Nothing in the listing may be skipped; repeat it all exactly.

Start of Input data

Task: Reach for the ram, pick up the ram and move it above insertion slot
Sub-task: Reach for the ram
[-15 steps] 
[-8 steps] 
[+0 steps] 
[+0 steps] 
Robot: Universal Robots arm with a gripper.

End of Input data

Output for this exercise -
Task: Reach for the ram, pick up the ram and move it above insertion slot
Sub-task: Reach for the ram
[-15 steps] 
[-8 steps] 
[+0 steps] 
[+0 steps] 
Robot: Universal Robots arm with a gripper.

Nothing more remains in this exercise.